From what I could 'see' the batteries were all the same, but the reviews were all over the place. What concerned me though was a few people who said the non oem replacement batteries had exploded.

Although my laptop is old, I want to continue to use it and am not interested in it exploding or catching fire.


Does anyone here have any experience with these replacement batteries? Am I better off (just to be on the safe side) with paying the extra $60 and going with the apple oem battery?


----------



## broad (Jun 2, 2009)

my experience with non-apple batteries has been crap. I've had models from dr bott, BTI and whatever the junk is they sell from battdepot.ca. the runtime has generally been less than stellar at best, unusable at worst. i had to send back 2 of 4 BTI (less than 3 month old) models i tried for RMA (at my own expense too, might i add) and then 1 of those 2 replacements also failed within weeks. 

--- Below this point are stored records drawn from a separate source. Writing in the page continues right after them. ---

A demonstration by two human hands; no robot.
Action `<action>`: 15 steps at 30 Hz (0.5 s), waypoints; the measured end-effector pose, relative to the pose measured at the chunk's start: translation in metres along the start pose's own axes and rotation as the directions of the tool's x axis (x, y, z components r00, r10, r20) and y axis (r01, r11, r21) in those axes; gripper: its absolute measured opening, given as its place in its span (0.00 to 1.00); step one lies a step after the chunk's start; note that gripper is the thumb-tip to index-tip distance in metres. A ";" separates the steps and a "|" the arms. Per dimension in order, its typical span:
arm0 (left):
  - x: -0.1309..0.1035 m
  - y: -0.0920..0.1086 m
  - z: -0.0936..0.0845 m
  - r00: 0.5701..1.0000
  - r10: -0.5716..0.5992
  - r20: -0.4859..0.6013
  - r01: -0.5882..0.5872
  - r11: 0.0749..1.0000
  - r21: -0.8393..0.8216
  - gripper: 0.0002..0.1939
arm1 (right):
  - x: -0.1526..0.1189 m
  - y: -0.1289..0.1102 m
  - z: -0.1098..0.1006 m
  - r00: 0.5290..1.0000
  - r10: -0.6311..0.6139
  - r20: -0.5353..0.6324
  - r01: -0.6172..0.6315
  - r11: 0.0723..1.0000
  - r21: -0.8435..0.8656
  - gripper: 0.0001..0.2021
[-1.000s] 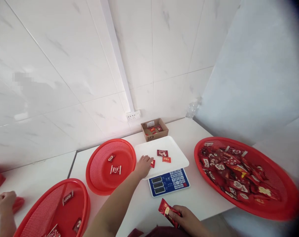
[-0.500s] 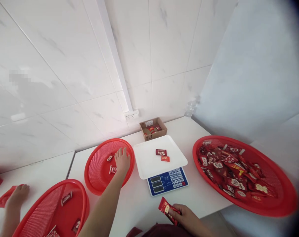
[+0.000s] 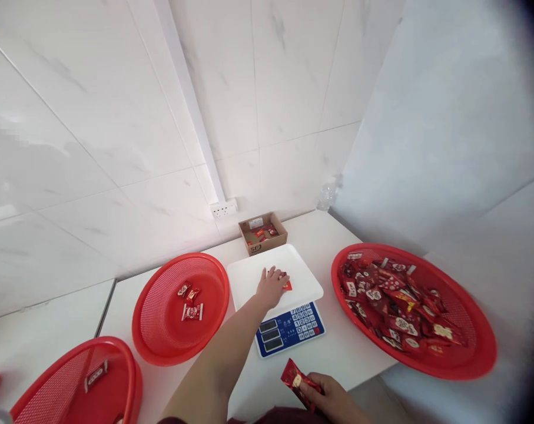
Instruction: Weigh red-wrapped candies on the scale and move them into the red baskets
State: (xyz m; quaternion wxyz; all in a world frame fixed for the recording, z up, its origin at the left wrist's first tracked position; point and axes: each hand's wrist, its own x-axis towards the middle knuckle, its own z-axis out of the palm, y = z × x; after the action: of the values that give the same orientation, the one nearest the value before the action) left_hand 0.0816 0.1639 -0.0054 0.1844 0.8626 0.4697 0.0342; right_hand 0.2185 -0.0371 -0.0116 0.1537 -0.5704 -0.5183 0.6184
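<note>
My left hand (image 3: 271,287) lies over the white weighing tray (image 3: 249,277) of the scale, fingers stretched out on the small red packets (image 3: 288,285) there, partly covering them. Low in the middle, my right hand (image 3: 326,396) is closed around a red snack packet (image 3: 297,380) with a pale print; whether more than one is in the grip I cannot tell. Below the tray shows the scale's blue keypad panel (image 3: 289,330). To the left, a red mesh basket (image 3: 149,312) holds 3 small wrapped packets (image 3: 192,312).
A big red basket (image 3: 478,353) heaped with red packets stands at the right. Behind the scale is a small cardboard box (image 3: 267,242) with packets in it. Another red basket (image 3: 129,377) is at lower left. A clear plastic bottle (image 3: 327,195) stands near the wall corner.
My left hand has moved right from the mesh basket to the packets on the tray. A third packet now shows in that basket. My right hand keeps its packet. A co-worker's hand has left view.
</note>
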 end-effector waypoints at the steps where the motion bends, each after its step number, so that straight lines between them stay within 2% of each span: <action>1: 0.001 0.000 0.000 1.000 -0.003 -0.006 0.003 1.000 -0.009 0.20 | -0.001 0.001 -0.001 1.000 0.003 -0.003 -0.003 1.000 0.008 0.26; 6: -0.006 -0.002 0.001 0.997 -0.063 -0.035 0.059 0.993 -0.100 0.19 | -0.001 -0.003 -0.002 1.000 0.001 0.010 -0.002 0.999 0.037 0.25; 10: -0.026 -0.008 -0.005 0.978 -0.168 -0.121 0.138 0.965 -0.225 0.21 | -0.001 -0.009 0.000 0.999 -0.009 0.032 0.008 0.999 0.043 0.24; 13: -0.053 -0.026 -0.016 0.909 -0.350 -0.226 0.265 0.905 -0.332 0.20 | -0.002 -0.014 0.000 0.998 -0.010 0.060 0.007 0.998 0.056 0.23; 15: -0.077 -0.045 -0.025 0.820 -0.503 -0.273 0.375 0.833 -0.406 0.20 | -0.002 -0.015 0.000 0.998 -0.004 0.058 0.002 0.999 0.038 0.24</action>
State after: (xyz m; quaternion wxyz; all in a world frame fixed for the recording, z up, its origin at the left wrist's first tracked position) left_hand -0.0024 0.1299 0.0107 0.2393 0.6622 0.6716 0.2307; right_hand 0.2130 -0.0327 0.0022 0.1502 -0.5484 -0.5114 0.6444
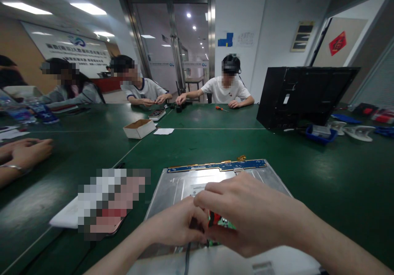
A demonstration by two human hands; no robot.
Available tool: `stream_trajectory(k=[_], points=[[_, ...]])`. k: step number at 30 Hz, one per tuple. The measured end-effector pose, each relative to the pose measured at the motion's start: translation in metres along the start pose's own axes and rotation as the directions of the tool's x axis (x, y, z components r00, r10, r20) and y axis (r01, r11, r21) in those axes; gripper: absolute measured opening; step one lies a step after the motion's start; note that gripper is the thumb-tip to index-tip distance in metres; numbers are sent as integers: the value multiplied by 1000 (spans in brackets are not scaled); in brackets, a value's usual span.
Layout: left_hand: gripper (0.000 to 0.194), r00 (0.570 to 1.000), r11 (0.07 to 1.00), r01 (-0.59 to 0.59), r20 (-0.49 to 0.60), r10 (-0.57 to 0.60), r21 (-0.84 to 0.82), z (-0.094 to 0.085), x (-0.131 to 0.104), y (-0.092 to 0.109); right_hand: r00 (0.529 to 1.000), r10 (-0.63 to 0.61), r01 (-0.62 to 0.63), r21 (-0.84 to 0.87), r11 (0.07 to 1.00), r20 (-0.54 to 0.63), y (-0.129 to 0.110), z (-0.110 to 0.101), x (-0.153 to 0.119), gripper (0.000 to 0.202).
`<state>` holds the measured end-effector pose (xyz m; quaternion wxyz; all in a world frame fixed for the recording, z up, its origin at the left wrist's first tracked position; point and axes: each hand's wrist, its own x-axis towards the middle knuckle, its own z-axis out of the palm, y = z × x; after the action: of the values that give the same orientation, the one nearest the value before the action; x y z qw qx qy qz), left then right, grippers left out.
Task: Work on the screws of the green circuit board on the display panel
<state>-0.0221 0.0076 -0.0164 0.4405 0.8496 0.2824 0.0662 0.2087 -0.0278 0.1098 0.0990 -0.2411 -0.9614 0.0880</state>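
In front of me lies a flat silver metal display panel (172, 189) with a narrow blue circuit board (212, 167) along its far edge. My left hand (181, 223) is closed over the near part of the panel, its fingertips pinched together. A dark cable (187, 256) runs down beside it toward me. My right hand (246, 211) arches over from the right, fingers curled and meeting the left fingertips. Between the hands shows a green circuit board (227, 223) with a red part (214, 218) at its left. What the fingertips grip is hidden.
Left of the panel are a blurred white item (66, 214) and a pinkish phone-like item (115, 215). A cardboard box (139, 129) sits farther off. A black monitor (303, 96) and a blue tray (321, 134) stand at right. Another person's hands (29, 154) rest at left; several people sit around the green table.
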Motion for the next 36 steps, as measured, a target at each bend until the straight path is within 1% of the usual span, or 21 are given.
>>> stream_trajectory(k=[3, 5, 8, 11, 13, 16, 19, 21, 24, 28, 33, 36], points=[[13, 998, 998, -1, -59, -2, -57, 3, -2, 2, 999, -38, 39, 38, 999, -20, -1, 1, -1, 20], [13, 997, 997, 25, -78, -30, -68, 5, -4, 2, 999, -41, 42, 38, 998, -4, -2, 2, -1, 21], [13, 995, 997, 70, -67, -72, -33, 6, -6, -1, 999, -33, 32, 29, 999, 11, -2, 2, 1, 18], [14, 997, 998, 49, -60, -46, 41, 4, -6, -2, 1000, 3, -3, 19, 1000, -2, -1, 2, 2, 10], [14, 998, 997, 29, -56, -25, 66, 3, -5, -1, 1000, 27, -27, 1, 1000, 10, -1, 1, 3, 11], [12, 999, 999, 33, -43, -32, 33, 2, -4, 3, 999, 23, -23, -2, 1000, 24, 1, 1, 2, 17], [11, 998, 998, 51, -33, -52, -45, 2, -4, 5, 999, -31, 30, 58, 998, 11, 1, 2, 1, 14], [10, 997, 998, 53, -47, -55, -43, 3, -4, 6, 999, -50, 49, 83, 995, 13, 1, 2, 0, 17], [9, 996, 997, 71, -52, -71, -5, 3, -5, 5, 999, -43, 40, 85, 996, 33, -1, 2, 0, 18], [13, 992, 992, 122, -37, -123, -40, 3, -5, 1, 999, -9, 6, 71, 997, 39, -2, 0, 2, 17], [12, 999, 999, 33, -22, -33, 20, 2, -4, -3, 998, 58, -59, 9, 998, 36, -2, 1, 4, 10], [11, 999, 999, 42, -32, -42, 9, 2, -4, 1, 998, 51, -50, -17, 999, 40, -2, 2, 4, 14]])
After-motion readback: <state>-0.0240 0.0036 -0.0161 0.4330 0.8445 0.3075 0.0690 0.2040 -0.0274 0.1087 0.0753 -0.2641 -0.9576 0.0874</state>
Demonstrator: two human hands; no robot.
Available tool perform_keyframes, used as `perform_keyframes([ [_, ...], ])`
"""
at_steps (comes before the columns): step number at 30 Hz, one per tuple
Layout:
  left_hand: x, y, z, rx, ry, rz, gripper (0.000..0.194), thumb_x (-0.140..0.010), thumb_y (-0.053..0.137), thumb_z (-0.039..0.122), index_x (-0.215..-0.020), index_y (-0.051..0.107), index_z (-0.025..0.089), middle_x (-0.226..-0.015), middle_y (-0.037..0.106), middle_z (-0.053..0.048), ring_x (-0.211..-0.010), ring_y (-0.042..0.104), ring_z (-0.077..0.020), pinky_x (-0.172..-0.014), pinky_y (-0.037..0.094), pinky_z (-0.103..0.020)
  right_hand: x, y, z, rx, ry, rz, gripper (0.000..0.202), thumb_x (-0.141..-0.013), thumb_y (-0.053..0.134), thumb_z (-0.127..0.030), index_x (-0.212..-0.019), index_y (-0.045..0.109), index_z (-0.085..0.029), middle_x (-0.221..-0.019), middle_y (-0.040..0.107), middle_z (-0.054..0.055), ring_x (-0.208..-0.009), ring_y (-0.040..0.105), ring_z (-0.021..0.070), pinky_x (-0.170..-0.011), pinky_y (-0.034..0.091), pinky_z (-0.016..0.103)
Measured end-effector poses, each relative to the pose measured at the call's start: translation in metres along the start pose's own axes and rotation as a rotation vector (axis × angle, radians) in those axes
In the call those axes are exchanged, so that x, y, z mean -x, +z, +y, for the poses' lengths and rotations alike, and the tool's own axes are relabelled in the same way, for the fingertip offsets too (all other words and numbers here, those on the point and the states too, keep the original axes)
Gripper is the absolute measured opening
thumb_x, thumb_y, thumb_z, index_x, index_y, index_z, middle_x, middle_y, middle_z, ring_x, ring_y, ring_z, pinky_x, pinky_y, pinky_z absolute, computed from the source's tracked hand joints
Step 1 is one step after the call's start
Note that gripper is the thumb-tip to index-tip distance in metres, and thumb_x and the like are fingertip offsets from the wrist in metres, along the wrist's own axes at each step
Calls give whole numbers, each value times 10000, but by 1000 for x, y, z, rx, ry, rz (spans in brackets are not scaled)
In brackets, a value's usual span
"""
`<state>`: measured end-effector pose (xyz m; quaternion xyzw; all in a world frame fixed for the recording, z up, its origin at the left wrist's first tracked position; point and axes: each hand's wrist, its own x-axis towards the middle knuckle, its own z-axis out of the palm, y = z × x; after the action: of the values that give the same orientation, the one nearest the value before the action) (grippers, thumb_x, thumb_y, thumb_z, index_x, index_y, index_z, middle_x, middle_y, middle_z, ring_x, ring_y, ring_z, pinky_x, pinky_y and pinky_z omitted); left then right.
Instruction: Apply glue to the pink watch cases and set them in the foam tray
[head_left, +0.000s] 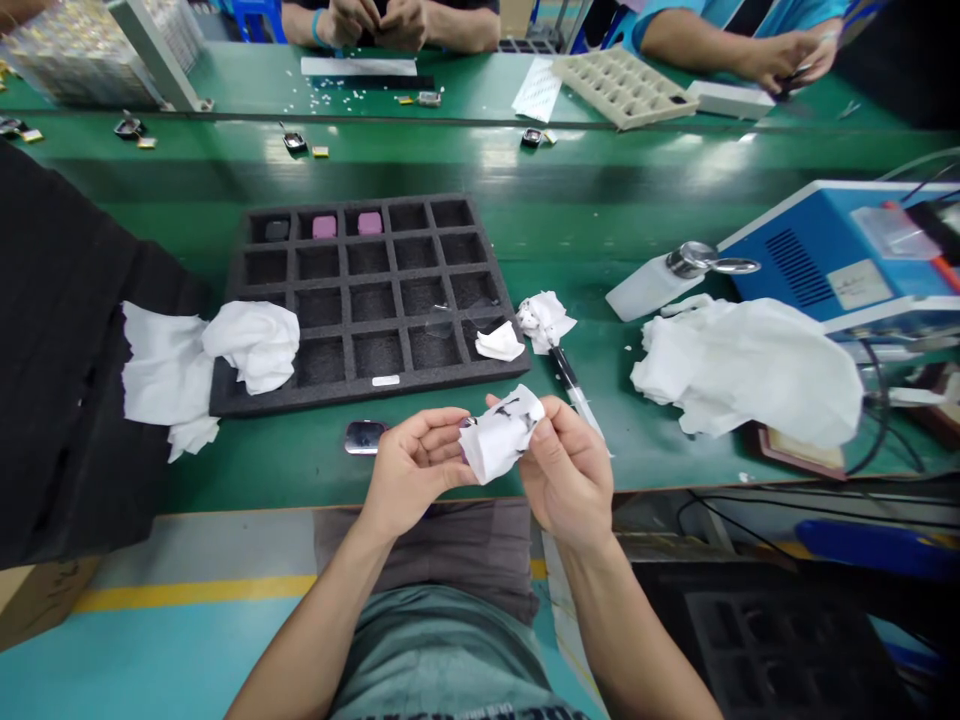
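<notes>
White cloth [499, 435] with black smudges, held between two bare hands.
Right hand's [566, 465] fingers pinch its edge; left hand's [420, 465] curl, bunched, at its other side. Beyond sits a black foam tray [375, 300], two pink pieces [346, 225] in its far row.

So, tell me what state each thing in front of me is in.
Wipe in both hands: folded over, smudged black.
Foam tray: partly filled, one dark piece and two pink pieces in its far row.
Big white cloth at right: crumpled.
White bottle: metal top fitted.
Blue machine: can't tell if on.
</notes>
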<state>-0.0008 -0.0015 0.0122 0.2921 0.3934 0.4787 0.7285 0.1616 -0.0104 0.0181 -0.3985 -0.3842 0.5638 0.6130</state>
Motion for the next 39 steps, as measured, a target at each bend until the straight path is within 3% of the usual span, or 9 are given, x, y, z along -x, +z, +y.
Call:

the last batch i ordered from battdepot.ca didn't even fit in the computers they were supposed to fit in. they were a good 1.5-2mm thicker than the original apple battery, and when placed into the laptop pushed up on the back of the trackpad and button rendering it useless.


----------



## monokitty (Jan 26, 2002)

broad said:


> my experience with non-apple batteries has been crap. I've had models from dr bott, BTI and whatever the junk is they sell from battdepot.ca. the runtime has generally been less than stellar at best, unusable at worst. i had to send back 2 of 4 BTI (less than 3 month old) models i tried for RMA (at my own expense too, might i add) and then 1 of those 2 replacements also failed within weeks.
> 
> the last batch i ordered from battdepot.ca didn't even fit in the computers they were supposed to fit in. they were a good 1.5-2mm thicker than the original apple battery, and when placed into the laptop pushed up on the back of the trackpad and button rendering it useless.


+1; I'd only buy/sell genuine Apple batteries.


----------



## macmac (Oct 22, 2006)

Lars said:


> +1; I'd only buy/sell genuine Apple batteries.


I was reading similar comments from Amazon. I think i'll just spend the extra money and opt for the swap program at apple. I don't have time for issues like that.


----------



## JCCanuck (Apr 17, 2005)

macmac said:


> The apple store rep suggested I try ebay for a cheaper battery rather than the apple swap program.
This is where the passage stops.